From what I understand, this album comes from the middle of the band’s career. At the time of this record’s release, Steely Dan were still nominally a rock band that toured, but the two musical leads—Walter Becker and Donald Fagen—were shifting the focus toward sophisticated, jazz‑inflected songwriting and studio craft. As a result, you can think of this as an album in transition—horns and vamps that could easily be at home on a Blood, Sweat, & Tears or Chicago record, but with literate lyrics that suggest ambivalence and disillusionment about the cultural moment. Makes sense; it was the Vietnam era, so that’s a pretty consistent background hum across everything, something even the slick 70’s studio production couldn’t keep out.
The core instrumentation is dense, but doesn’t ever become too heavy: twin guitars, electric and acoustic keyboards, bass, and drums, embellished by vibes, marimba, horns, and occasional pedal steel and slide guitar. It’s a strange assemblage, often leading to delightfully incongruous song structures. I understand that this, for an entire generation of young people, was their bridge from rock to jazz. The harmonic complexity, ambitious solos, the laid-back but syncopated groove was something they weren’t hearing on the radio. I can understand that part—maybe it sent some kids to the library to find something equally challenging. Sadly, I think there’s one core element that moves the sonic register from Thelonious Monk to Billy Joel: there are too many noodling blues solos strewn across the record. For me, they are contrived, but it’s because I grew up in a world where the White Stripes existed. Jack did it better: better tone, better fuzz, more grandiose.
Since my first listen was in preparation for this post, I found myself often thinking about the narratives in the songs, where the lyrics come from. Each piece sounds like an inside joke I am on the cusp of getting, but not quite. Just parsing some of the phrases can be a challenge. Referencing a mezzo-soprano and a roulade in a song about either karmic retribution or high-stakes gambling (or both) illustrates this--I knew roulade as a food, and then discovered it was a musical term as well.

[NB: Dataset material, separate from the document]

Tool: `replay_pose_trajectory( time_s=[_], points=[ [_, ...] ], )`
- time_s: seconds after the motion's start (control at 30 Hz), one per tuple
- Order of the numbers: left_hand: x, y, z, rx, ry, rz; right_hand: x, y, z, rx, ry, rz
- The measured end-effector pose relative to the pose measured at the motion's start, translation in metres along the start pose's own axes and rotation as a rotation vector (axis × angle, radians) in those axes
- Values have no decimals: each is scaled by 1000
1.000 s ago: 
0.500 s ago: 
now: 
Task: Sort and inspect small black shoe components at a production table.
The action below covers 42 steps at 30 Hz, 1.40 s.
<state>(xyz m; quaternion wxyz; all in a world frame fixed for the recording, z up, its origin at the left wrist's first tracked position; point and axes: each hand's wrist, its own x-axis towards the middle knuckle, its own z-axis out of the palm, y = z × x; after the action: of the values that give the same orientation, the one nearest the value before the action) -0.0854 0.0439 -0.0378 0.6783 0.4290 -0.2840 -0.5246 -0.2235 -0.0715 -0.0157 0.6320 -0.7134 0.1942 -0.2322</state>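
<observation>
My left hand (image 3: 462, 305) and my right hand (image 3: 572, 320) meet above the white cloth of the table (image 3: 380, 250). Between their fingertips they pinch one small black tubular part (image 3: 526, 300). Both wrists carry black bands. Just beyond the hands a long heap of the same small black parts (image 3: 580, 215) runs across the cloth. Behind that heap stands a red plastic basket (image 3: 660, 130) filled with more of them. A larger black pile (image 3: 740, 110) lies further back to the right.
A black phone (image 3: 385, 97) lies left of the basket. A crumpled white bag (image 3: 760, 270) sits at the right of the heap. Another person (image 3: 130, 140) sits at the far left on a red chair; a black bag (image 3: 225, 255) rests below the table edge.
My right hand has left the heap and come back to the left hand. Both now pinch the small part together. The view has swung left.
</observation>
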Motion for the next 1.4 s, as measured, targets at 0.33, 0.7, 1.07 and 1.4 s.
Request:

“Bodhisattva”, in contrast, seems more specifically targeted at my interests. Having read through the Beat Generation’s broader works, and written my undergraduate thesis on Jack Kerouac, I was primed to understand the framing of the song. There’s a clear tension between true spirituality and the marketing of spirituality through new-age consumer culture. The song is an uptempo shuffle/boogie with a driving, almost rockabilly energy, but harmonically more slippery than standard blues—an obvious pairing when we think about luminous celestial beings, to be sure.
This is an interesting record for me: though it has so many different things I enjoy, I resisted it from the beginning. It was as if I understood where it was coming from, what the music was trying to do, and didn’t like where it got to. But I will keep this in the collection, return to it, and see if it surprises me yet.
Verdict: Keep
Is Steely Dan inviting you in on the joke, or quietly making you the punchline?